▶ **Entries provided**

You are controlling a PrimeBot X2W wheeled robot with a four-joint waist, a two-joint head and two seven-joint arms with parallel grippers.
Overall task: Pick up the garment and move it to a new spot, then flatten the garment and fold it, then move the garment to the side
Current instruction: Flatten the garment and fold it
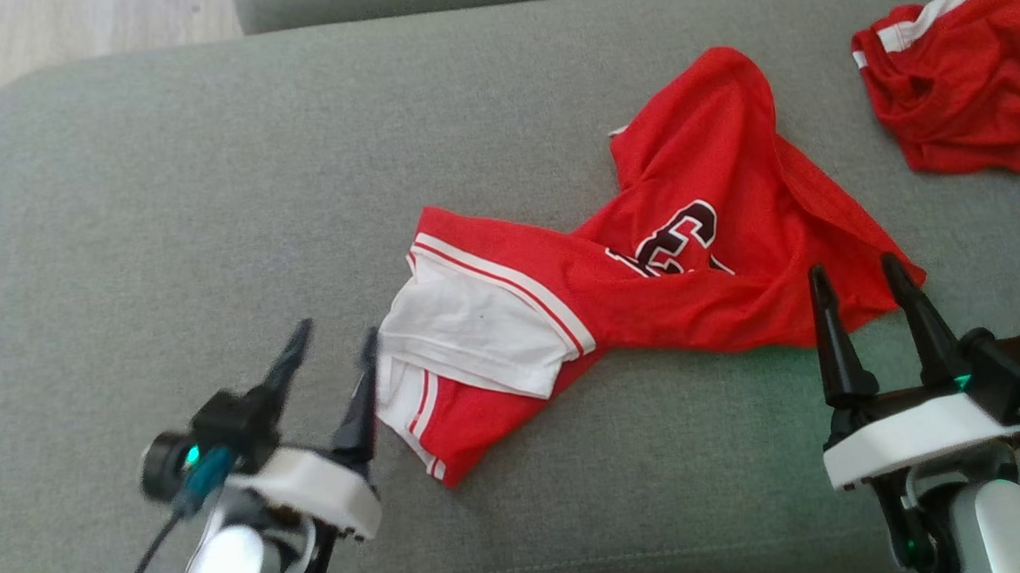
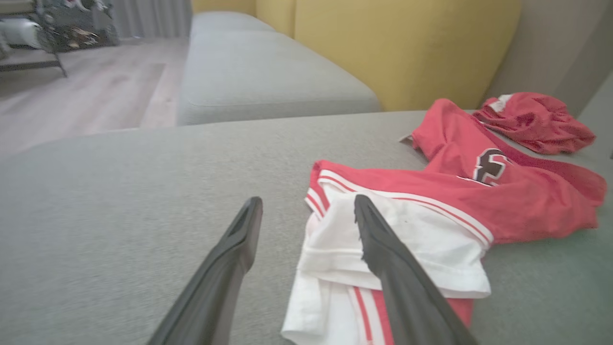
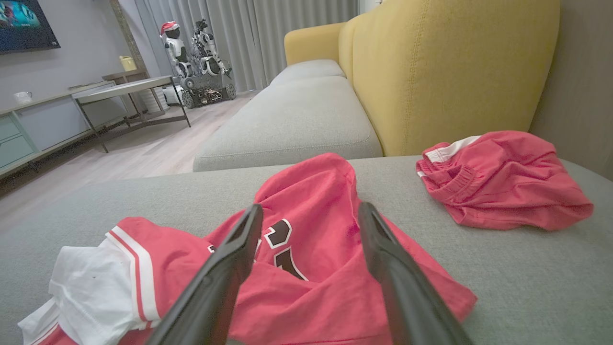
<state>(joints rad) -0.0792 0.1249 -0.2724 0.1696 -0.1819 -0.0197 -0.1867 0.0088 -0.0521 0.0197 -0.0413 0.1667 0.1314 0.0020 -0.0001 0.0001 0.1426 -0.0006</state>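
Note:
A red garment [image 1: 700, 250] with white trim and a dark number lies crumpled across the middle of the grey cushion [image 1: 165, 208]; its white end [image 2: 416, 244] is at the left. My left gripper [image 1: 335, 335] stands open at that white end, one finger over the cloth's edge [image 2: 373, 239], the other over bare cushion. My right gripper [image 1: 858, 270] is open at the garment's right corner, with the red cloth [image 3: 311, 225] between and beyond its fingers. Neither gripper holds anything.
A second red piece with a white waistband [image 1: 957, 80] lies bunched at the cushion's far right. A yellow sofa back [image 3: 445, 67] rises behind it. Another grey seat [image 2: 258, 72] lies beyond, with wooden floor [image 2: 76, 100] to the left.

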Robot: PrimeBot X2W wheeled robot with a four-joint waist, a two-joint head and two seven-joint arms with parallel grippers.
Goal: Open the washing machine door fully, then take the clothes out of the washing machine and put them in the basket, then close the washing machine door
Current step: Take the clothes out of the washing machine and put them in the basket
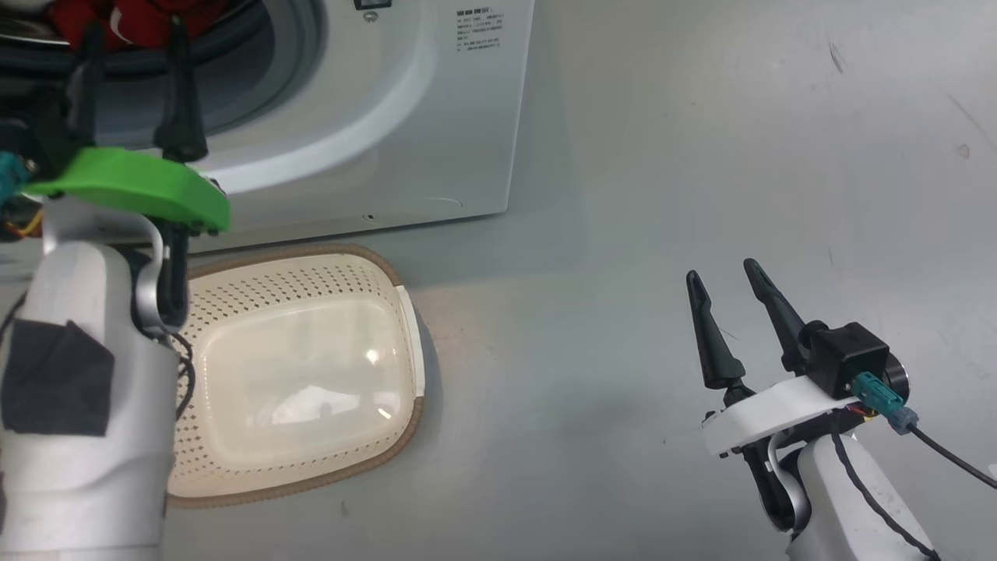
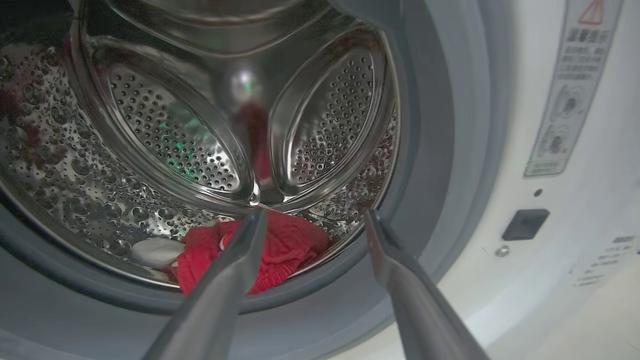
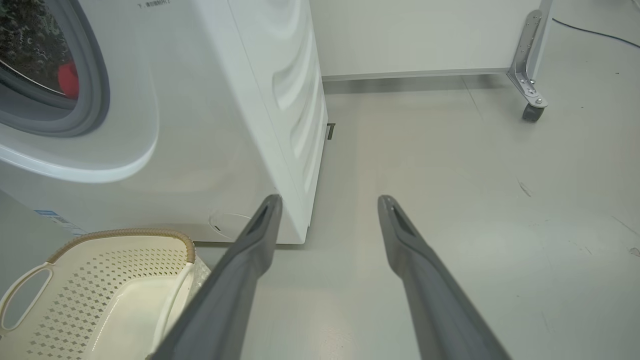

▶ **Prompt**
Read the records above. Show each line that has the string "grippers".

▶ **Reply**
You are controlling a PrimeBot X2W wheeled robot with a four-joint waist, a two-joint head and two seven-joint arms with parallel grippers.
Robot: PrimeBot X2W wheeled robot with a four-joint waist, a two-joint head and two seven-joint arms with parallel grippers.

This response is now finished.